Electrical Insulation
High-performance polymers such as: Polyether Ether Ketone, Polytetrafluoroethylene , and Polyamide are inherently non-conductive.
- No electron flow
- No galvanic cell formation
- No corrosion pathway
Chemical Resistance
Polymer fasteners are highly resistant to:
- Saltwater
- Acids and alkalis
- Industrial chemicals
This ensures long-term performance even in aggressive environments where metallic coatings would degrade.
Lightweight and Non-Reactive
Polymers:
- Do not oxidize like metals
- Are significantly lighter
- Do not participate in electrochemical reactions
This makes them particularly valuable in weight-sensitive and corrosion-prone applications.
Barrier Function
Even when used alongside metal components, polymer fasteners act as a physical and electrical barrier, preventing metal-to-metal contact.
Where Polymer Fasteners Make the Biggest Impact
Polymer fasteners are particularly effective in:
- Marine environments (saltwater exposure)

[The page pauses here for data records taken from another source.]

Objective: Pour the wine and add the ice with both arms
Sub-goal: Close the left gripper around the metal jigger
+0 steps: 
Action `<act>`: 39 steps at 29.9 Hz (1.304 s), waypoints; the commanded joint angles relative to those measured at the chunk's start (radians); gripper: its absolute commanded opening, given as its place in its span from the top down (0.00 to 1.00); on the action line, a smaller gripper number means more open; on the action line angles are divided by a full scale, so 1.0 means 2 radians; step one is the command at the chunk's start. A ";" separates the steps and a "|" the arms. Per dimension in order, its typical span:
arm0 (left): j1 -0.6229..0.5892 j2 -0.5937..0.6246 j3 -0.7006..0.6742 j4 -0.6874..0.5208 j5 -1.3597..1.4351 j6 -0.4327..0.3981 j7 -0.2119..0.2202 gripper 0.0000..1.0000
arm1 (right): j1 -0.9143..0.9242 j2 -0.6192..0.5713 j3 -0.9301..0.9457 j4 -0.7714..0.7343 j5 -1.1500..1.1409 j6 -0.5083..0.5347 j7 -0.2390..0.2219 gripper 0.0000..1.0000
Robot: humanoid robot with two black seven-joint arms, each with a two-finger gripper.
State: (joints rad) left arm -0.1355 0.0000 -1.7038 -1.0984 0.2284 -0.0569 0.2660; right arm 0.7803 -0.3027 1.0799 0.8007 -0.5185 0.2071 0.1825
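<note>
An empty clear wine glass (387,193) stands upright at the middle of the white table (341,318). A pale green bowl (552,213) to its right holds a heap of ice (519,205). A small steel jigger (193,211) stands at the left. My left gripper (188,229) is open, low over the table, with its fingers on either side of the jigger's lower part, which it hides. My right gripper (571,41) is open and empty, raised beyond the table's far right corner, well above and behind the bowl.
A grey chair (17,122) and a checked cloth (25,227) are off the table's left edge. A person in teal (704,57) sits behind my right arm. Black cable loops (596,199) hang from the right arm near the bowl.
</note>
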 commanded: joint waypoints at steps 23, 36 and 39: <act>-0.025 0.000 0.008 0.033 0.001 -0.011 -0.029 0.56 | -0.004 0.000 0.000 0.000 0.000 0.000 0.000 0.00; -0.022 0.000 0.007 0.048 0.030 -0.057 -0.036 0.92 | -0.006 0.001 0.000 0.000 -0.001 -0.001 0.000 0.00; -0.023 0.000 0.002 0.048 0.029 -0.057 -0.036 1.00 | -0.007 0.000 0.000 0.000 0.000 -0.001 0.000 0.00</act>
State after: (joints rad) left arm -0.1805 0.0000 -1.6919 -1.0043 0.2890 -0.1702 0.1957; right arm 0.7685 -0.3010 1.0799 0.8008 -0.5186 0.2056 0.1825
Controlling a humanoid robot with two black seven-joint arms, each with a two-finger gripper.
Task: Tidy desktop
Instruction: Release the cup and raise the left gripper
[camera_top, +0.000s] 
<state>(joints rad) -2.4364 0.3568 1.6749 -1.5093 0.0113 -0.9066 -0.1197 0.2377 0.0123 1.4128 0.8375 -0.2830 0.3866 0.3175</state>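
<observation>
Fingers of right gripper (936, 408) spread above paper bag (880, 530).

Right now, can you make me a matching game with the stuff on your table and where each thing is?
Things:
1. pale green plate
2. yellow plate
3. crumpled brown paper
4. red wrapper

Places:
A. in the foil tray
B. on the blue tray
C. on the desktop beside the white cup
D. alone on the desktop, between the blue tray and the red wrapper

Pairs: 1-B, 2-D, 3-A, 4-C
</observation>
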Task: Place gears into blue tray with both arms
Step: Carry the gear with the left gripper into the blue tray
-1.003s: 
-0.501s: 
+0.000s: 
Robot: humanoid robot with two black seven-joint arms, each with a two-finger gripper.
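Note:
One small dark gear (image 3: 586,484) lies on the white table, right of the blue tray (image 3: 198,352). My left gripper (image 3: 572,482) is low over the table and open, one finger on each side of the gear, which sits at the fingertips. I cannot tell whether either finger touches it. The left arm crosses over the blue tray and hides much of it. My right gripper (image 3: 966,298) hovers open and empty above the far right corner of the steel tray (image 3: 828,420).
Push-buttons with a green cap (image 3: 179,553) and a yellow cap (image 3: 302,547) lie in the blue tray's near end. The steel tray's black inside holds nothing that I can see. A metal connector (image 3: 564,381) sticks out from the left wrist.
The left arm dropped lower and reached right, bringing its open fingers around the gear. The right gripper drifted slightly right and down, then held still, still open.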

- Aluminium structures (preventing galvanic attack from steel fasteners)
- Electronics and enclosures (electrical isolation required)
- Chemical processing equipment
- Renewable energy systems (e.g. offshore wind)
Galvanic corrosion is not just a material issue but a system-level failure driven by electrical connectivity between dissimilar metals. Traditional mitigation methods, such as coatings or sealants, only delay the problem. Polymer fasteners, by contrast, eliminate the electrochemical pathway entirely.
By leveraging electrically insulating, chemically resistant materials such as PEEK, PTFE, and Nylon, engineers can design assemblies that are inherently immune to galvanic corrosion. The result is improved reliability, reduced maintenance, and longer service life this is particularly in demanding environments where failure is not an option.
In modern engineering, preventing corrosion is no longer about protection; instead, it is about designing it out from the start.